Sports fans have only to summon memory or an online video file to see Antonio Tarver’s sublime left cross land against Roy Jones to see the reflexive pattern of perfection boxing can still generate as entertainment possibility. We have the full prime careers of Manny Pacquiao and Floyd Mayweather coming to a supreme climax; who can truly predict what that will finally mean for sporting history! With the plat-forming of Showtime, the super-middleweights are set to redefine tournament rituals for supremacy of the fittest in 2010-2011. The entire globe seems to be the farm system for boxing’s next grouping of mega-stars, with Montreal and London burgeoning boxing Mecca’s.

The spectre of steroid use and abuse touched down briefly during the decade, though the full measuring of that infection has yet to be aired or investigated.

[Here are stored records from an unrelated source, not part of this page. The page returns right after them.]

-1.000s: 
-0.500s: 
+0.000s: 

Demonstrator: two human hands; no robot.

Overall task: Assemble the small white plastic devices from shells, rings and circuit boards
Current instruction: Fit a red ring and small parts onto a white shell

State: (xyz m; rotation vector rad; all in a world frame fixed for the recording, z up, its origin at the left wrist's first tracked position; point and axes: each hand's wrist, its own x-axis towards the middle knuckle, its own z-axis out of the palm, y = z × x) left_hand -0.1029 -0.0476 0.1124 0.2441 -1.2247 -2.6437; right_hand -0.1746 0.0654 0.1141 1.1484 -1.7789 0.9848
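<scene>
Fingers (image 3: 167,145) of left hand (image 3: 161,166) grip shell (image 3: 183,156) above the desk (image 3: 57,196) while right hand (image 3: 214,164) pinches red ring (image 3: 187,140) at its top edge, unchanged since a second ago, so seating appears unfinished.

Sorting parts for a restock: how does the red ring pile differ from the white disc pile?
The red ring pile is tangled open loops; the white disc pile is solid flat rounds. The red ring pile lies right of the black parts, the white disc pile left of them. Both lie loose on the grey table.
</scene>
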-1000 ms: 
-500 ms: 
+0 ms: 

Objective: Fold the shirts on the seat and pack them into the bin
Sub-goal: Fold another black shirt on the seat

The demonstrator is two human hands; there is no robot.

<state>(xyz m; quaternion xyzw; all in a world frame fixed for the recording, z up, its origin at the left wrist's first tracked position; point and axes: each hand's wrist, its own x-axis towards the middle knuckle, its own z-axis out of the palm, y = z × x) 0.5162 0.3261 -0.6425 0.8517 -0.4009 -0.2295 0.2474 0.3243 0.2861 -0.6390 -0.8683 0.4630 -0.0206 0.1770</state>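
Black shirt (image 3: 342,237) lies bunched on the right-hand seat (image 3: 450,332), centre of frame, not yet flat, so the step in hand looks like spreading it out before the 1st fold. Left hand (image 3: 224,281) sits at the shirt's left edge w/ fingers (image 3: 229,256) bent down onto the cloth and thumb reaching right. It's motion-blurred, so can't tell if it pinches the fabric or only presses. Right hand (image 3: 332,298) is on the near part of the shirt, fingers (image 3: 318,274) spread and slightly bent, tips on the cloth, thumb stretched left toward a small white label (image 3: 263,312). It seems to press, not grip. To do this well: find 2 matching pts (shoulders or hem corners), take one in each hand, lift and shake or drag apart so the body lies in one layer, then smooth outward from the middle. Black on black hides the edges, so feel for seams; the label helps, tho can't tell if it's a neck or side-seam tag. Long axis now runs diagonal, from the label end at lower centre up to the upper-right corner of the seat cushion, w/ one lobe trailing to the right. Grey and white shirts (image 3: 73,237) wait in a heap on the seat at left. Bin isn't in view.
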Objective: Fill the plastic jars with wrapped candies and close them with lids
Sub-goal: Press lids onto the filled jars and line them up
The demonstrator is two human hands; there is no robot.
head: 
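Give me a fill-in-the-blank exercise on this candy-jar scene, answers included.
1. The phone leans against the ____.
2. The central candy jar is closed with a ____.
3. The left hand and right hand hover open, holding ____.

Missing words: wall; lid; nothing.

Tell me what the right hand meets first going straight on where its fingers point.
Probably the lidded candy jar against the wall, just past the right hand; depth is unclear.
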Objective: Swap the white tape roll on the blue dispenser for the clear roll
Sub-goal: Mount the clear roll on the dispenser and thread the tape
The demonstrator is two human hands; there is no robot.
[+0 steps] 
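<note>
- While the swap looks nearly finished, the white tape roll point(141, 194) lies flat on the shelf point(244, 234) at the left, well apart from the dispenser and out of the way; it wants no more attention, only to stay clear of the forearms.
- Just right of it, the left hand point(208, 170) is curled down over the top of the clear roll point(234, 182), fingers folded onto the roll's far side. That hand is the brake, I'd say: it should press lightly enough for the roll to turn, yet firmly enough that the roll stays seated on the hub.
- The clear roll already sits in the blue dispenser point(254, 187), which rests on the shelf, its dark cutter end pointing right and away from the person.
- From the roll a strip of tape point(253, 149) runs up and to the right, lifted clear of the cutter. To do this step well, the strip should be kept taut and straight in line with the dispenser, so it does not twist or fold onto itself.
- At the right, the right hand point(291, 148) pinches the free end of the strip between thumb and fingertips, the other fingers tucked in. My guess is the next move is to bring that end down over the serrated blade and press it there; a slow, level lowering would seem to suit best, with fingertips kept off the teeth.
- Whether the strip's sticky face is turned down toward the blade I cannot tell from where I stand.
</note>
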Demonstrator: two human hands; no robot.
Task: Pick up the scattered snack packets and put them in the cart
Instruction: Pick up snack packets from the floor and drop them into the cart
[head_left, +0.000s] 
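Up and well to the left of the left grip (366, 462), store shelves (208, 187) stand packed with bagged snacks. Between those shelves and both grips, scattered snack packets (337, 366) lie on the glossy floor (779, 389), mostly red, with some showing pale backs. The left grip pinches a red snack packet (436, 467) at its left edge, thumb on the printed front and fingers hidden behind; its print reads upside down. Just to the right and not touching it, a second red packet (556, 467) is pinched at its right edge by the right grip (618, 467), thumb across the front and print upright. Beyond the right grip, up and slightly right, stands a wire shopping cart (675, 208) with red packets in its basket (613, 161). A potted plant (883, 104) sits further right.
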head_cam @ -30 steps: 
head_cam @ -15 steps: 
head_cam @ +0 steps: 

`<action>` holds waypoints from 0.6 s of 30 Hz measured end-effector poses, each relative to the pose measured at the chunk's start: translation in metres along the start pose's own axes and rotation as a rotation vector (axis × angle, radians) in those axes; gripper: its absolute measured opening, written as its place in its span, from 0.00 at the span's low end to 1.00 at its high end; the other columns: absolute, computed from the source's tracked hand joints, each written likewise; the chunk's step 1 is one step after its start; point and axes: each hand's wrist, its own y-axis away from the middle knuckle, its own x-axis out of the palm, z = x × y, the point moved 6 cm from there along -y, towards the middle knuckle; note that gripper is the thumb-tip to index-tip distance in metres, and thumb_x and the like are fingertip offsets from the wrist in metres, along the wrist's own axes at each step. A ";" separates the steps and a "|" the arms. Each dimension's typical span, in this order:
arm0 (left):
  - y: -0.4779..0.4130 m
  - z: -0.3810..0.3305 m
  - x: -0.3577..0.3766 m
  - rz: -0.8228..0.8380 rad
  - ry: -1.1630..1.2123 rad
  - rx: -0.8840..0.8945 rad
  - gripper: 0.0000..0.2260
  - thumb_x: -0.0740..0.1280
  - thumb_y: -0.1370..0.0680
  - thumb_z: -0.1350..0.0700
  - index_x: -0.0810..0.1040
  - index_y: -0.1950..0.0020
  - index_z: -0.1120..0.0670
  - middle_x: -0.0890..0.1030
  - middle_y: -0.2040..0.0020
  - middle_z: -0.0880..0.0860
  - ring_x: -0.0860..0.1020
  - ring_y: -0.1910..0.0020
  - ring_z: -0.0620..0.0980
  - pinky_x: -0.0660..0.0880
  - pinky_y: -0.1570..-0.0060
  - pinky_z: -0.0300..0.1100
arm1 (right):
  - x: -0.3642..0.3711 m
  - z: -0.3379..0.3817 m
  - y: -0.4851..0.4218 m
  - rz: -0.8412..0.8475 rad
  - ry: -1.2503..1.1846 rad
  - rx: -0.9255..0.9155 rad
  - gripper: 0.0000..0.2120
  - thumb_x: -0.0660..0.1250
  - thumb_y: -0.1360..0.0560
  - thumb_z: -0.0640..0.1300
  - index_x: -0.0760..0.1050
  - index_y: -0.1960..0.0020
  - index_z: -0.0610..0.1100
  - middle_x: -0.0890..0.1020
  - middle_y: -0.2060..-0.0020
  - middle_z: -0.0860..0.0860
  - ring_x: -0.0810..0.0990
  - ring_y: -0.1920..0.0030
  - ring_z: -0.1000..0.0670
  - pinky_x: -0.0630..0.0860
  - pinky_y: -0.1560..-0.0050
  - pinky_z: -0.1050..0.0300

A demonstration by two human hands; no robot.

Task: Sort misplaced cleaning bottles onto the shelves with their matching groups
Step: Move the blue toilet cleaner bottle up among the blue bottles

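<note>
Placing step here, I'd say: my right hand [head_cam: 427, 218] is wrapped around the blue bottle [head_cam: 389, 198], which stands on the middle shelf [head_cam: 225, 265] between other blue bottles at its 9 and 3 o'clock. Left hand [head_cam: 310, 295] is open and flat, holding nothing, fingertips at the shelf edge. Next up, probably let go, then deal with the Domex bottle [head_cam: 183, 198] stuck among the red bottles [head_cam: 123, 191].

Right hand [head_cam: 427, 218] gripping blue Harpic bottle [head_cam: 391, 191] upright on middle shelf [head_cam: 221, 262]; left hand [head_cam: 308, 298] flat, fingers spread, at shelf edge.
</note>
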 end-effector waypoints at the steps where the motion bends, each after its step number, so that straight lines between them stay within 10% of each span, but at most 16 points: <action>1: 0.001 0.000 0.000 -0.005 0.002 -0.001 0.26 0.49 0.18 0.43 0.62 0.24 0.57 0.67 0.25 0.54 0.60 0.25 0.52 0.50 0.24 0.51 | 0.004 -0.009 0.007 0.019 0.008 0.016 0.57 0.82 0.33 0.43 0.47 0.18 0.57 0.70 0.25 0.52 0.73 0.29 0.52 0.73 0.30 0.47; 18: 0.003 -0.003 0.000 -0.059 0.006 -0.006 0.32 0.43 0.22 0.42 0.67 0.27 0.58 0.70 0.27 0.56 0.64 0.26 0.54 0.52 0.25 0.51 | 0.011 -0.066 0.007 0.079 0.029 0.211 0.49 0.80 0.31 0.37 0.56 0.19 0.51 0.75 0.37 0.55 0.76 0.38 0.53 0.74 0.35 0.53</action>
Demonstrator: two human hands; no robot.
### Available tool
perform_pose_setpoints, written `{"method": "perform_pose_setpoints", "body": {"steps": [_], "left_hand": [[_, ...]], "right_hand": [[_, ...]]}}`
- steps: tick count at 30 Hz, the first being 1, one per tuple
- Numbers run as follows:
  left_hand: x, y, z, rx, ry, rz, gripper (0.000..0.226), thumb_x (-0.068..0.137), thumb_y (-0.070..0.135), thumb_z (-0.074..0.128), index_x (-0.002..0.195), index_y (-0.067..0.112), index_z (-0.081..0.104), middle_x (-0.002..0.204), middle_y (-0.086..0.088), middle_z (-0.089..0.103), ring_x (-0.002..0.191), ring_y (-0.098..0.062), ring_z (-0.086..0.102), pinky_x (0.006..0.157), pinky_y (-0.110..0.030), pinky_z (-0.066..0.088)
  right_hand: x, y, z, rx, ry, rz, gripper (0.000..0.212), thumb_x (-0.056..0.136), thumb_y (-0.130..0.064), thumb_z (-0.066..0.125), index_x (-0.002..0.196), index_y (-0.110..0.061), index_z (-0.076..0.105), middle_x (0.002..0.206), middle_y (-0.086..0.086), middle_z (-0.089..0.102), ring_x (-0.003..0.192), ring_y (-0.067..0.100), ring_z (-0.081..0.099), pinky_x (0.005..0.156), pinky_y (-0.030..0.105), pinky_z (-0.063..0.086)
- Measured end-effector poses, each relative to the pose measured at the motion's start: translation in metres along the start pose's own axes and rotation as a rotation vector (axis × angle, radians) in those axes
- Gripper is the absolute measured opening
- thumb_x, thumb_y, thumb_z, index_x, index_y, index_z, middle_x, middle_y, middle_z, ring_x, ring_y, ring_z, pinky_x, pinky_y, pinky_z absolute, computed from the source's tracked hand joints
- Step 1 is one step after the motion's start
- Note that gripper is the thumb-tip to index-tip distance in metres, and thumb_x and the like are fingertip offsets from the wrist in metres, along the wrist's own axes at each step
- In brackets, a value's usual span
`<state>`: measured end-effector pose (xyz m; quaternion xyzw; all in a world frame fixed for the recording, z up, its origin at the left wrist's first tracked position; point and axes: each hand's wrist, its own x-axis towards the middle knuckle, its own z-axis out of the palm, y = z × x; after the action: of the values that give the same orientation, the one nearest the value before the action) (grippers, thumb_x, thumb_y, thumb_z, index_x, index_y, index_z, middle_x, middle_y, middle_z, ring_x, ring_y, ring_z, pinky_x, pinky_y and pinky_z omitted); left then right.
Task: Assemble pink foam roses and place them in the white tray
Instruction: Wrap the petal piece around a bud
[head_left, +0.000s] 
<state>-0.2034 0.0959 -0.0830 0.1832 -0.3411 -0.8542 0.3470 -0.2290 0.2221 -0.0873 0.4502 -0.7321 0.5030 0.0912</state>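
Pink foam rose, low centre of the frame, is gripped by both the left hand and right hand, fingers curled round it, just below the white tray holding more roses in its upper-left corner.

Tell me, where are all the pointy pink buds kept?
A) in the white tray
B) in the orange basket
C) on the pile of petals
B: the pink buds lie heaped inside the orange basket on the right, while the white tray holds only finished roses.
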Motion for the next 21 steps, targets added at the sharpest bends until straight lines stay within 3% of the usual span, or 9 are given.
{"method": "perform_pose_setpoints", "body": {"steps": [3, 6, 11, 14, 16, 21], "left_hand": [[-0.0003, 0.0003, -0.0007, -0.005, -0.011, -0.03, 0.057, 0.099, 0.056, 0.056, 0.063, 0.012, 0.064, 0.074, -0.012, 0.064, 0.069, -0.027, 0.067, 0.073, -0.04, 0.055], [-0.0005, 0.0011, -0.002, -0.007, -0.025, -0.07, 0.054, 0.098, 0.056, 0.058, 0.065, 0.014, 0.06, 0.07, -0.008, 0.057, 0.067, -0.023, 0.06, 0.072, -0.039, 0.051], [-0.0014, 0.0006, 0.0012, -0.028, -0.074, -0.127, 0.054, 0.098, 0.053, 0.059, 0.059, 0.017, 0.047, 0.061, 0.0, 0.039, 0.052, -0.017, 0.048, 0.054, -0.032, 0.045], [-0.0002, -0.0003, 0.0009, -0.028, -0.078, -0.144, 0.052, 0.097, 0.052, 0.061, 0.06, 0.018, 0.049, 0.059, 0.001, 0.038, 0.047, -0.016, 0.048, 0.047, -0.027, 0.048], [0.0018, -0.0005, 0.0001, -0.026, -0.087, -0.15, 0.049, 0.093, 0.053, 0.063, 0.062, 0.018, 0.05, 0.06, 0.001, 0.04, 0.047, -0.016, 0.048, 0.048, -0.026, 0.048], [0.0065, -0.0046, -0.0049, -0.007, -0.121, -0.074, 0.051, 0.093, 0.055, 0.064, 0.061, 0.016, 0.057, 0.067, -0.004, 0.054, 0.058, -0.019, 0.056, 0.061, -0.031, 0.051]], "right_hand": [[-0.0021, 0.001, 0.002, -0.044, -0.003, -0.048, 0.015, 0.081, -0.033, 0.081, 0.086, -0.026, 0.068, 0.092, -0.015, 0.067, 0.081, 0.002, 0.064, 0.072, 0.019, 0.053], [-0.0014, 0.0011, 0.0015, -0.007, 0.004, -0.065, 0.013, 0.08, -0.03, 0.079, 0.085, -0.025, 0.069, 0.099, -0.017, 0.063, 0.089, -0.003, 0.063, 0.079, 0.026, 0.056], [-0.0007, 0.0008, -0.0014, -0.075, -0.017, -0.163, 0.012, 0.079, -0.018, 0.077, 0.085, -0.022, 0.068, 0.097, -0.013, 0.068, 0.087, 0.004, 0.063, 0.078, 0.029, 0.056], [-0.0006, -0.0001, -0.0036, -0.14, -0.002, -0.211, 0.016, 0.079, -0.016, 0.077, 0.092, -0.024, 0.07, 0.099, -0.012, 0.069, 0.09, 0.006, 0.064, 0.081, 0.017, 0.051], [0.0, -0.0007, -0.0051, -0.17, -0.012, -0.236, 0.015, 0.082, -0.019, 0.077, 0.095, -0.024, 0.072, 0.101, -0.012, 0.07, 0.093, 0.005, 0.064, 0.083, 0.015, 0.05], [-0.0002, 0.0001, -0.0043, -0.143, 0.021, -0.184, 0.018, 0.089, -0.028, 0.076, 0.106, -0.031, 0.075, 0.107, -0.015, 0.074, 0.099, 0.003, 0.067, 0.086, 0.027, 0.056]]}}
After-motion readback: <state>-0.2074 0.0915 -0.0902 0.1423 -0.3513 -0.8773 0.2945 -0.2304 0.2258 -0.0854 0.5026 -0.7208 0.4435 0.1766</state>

No question, boxing has a way to go to once again produce champions on par with Muhammad Ali, “Sugar” Ray Robinson and Oscar De La Hoya – household names – then again the enterprise of our reality seldom contains all the dreams of deepest longings immediately.

And so they come, men and women of every colour, one by one into the gym, then the ring, daring fate and good fortune, alert to the fact that danger is their primal business. Boxing endures, suffering all of its practiced self abuses and needless folly, though still filled with the promise of producing splendid infernos of competitive action, under the blaze of the ring lights and the gaze of millions, to the astonishment of hastening fate.